> What you will do
Produce the same data once more, line for line.

▼▼▼

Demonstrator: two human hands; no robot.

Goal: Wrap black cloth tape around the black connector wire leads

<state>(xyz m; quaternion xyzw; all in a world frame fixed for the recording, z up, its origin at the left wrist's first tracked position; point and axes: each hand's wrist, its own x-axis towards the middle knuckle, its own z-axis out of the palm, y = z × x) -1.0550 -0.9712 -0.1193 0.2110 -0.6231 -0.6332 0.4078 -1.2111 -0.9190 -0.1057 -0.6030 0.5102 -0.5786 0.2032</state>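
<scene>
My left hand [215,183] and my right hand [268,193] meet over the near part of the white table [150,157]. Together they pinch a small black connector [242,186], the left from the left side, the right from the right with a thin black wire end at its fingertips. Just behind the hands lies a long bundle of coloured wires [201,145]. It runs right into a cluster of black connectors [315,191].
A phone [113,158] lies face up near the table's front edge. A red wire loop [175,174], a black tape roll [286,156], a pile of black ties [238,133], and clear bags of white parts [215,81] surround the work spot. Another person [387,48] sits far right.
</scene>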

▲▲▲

> Result
Demonstrator: two human hands; no robot.

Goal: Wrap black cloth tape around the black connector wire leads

<state>(xyz m; quaternion xyzw; all in a world frame fixed for the recording, z up, its origin at the left wrist's first tracked position; point and axes: each hand's wrist, its own x-axis towards the middle knuckle, its own z-axis out of the palm, y = z × x) -1.0550 -0.9712 -0.1193 0.2110 -0.6231 -0.6332 0.4078 -1.2111 -0.9190 -0.1057 -0.6030 0.5102 -0.5786 0.2032</state>
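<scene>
My left hand [215,183] and my right hand [268,193] meet over the near part of the white table [150,157]. Together they pinch a small black connector [242,186], the left from the left side, the right from the right with a thin black wire end at its fingertips. Just behind the hands lies a long bundle of coloured wires [201,145]. It runs right into a cluster of black connectors [315,191].
A phone [113,158] lies face up near the table's front edge. A red wire loop [175,174], a black tape roll [286,156], a pile of black ties [238,133], and clear bags of white parts [215,81] surround the work spot. Another person [387,48] sits far right.
</scene>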

No additional output will be given.